As far as the modern project of Buddhism is concerned it seems disposed to making the Buddha the patron saint of science. But then, what is science? As far as I can tell the modern definition of science for Buddhists looking up the word in the Oxford English Dictionary, is not the following definition of science.
“The state or fact of knowing; knowledge or cognizance of something specified or implied; also, with wider reference, knowledge (more or less extensive) as a personal attribute.”
But this one:
“In modern use, often treated as synonymous with ‘Natural and Physical Science’, and thus restricted to those branches of study that relate to the phenomena of the material universe and their laws, sometimes with implied exclusion of pure mathematics. This is now the dominant sense in ordinary use.”
Personally, I like the first definition of science, especially, “The state or fact of knowing” which sits nicely with the Buddhism of the discourses (Suttas, Sutras). This chimes with terms like jñâna, sambodhi, vidya, and so on. However, judging from the literature of pop Buddhism, it is definition number two that its literature rides on.
Incidentally, trying to turn the Buddha, essentially, into the patron saint of science goes back to the 1860s according to Donald Lopez (The Scientific Buddha, p. 10). It is a project not with shallow roots which if a team of great Buddhist scholars were to attempt to pull it out by the roots, would be unable to do so. This is not because of a lack of countervailing evidence in the Nikayas, for example. It is because the myth that the Buddha was the first scientist of his day has been cast into almost impenetrable concrete.
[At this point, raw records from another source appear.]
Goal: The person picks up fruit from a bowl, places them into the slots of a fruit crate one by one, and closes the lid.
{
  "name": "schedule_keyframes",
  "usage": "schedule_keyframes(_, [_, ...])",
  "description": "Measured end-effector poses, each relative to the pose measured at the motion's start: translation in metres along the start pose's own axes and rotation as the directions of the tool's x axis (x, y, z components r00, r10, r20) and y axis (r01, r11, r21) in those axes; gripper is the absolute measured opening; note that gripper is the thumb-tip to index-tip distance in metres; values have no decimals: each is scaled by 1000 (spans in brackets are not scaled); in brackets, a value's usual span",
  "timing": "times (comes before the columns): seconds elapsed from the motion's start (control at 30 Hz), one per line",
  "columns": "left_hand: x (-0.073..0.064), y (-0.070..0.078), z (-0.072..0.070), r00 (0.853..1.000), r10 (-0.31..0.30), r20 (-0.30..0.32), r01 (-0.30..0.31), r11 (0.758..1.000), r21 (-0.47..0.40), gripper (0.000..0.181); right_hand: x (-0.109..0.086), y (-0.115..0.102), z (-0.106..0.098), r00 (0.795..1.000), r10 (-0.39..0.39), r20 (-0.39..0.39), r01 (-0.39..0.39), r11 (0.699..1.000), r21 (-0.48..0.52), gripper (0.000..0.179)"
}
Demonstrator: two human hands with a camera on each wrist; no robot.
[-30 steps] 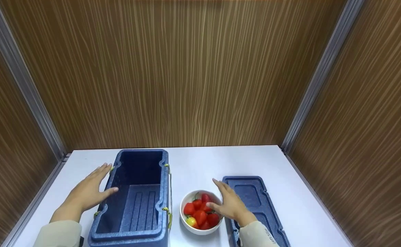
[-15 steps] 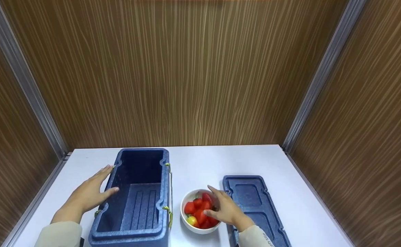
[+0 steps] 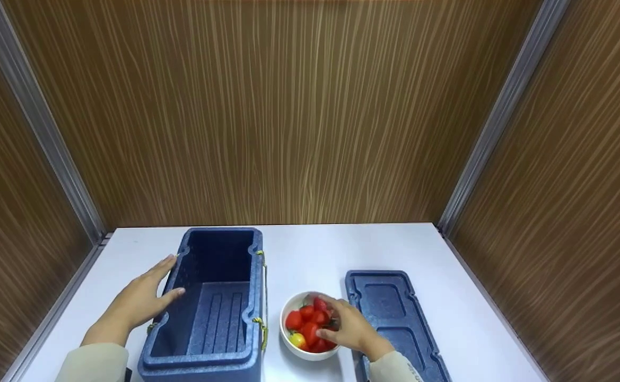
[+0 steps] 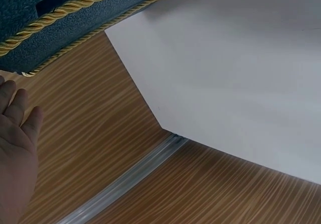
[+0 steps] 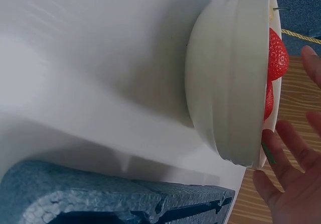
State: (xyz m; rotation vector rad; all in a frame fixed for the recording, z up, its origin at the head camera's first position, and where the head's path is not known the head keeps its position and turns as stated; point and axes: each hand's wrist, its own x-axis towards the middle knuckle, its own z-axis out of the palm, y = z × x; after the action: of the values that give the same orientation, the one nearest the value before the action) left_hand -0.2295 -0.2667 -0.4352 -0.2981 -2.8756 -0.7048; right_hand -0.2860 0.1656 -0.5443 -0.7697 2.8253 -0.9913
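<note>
My left hand (image 3: 137, 302) lies at the left rim of a deep blue foam box (image 3: 198, 362), fingers straight along the outside and thumb over the edge. My right hand (image 3: 353, 326) reaches over the right side of a white bowl (image 3: 310, 356), its fingers bent loosely above the fruit. In the bowl are several red fruits (image 3: 310, 332) and a small yellow one (image 3: 297, 340). The right wrist view shows a seeded strawberry (image 5: 278, 58) above the rim, with the fingers spread near it. Part of the bowl's contents is hidden behind my right hand.
A blue lid (image 3: 384, 302) with recessed panels lies flat on the white table (image 3: 299, 254), right of the bowl. Yellow rope (image 4: 90, 3) runs along the box's sides. Wood-grain panels (image 3: 267, 116) with metal corner strips enclose the back and sides.
My right hand has moved left and down into the bowl's opening, and its fingers have bent inward. The left hand stays at the box rim.
</note>
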Motion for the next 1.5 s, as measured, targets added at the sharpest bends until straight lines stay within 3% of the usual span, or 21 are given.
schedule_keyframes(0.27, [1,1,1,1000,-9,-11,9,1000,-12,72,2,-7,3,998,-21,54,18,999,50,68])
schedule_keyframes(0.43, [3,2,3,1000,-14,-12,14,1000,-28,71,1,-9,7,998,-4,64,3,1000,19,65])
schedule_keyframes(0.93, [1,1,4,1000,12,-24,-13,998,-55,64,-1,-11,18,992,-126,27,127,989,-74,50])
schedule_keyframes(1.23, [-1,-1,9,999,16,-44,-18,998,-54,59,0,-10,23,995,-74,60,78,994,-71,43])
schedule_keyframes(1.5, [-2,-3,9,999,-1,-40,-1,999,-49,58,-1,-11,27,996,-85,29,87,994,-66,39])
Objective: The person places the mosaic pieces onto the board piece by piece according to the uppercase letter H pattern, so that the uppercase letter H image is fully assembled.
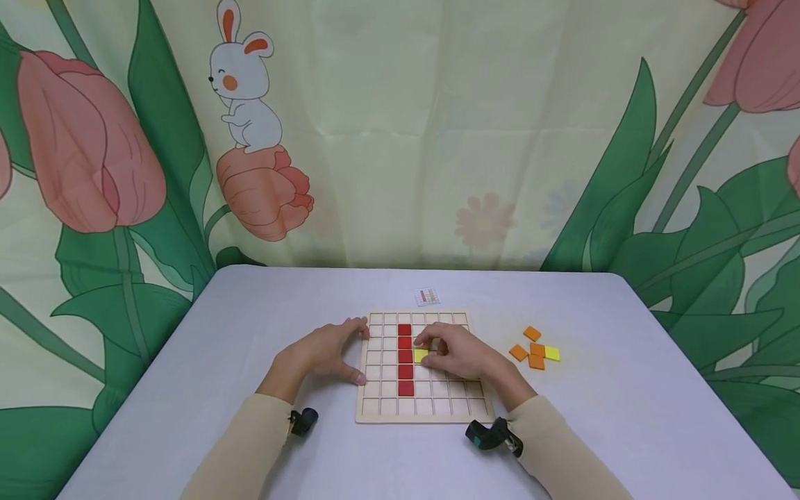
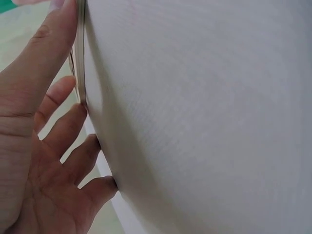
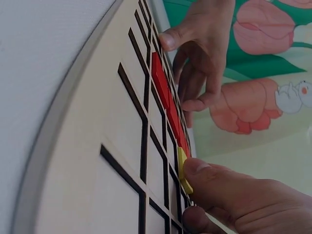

Perish the thought of the Buddha’s miraculous birth or that he found the world (loka) an almost unbearable place of suffering that is alien to man’s true spiritual nature, that is, his âtman which is spiritually seperable from the perishable psychophysical body. The list goes on of oddities that don’t chime with the belief of the Buddha being a Mr. Science sort of guy who tried to wise up the, supposedly, primitive Brahmins with their dumb belief in a soul.
All the claims that the Buddha is like a patron saint of science can be easily refuted. Where the problem lies is with many modern Buddhists who don’t, frankly, give a tinker's dam about the discourses of the Buddha. Tomorrow, they could burn them up and not really care.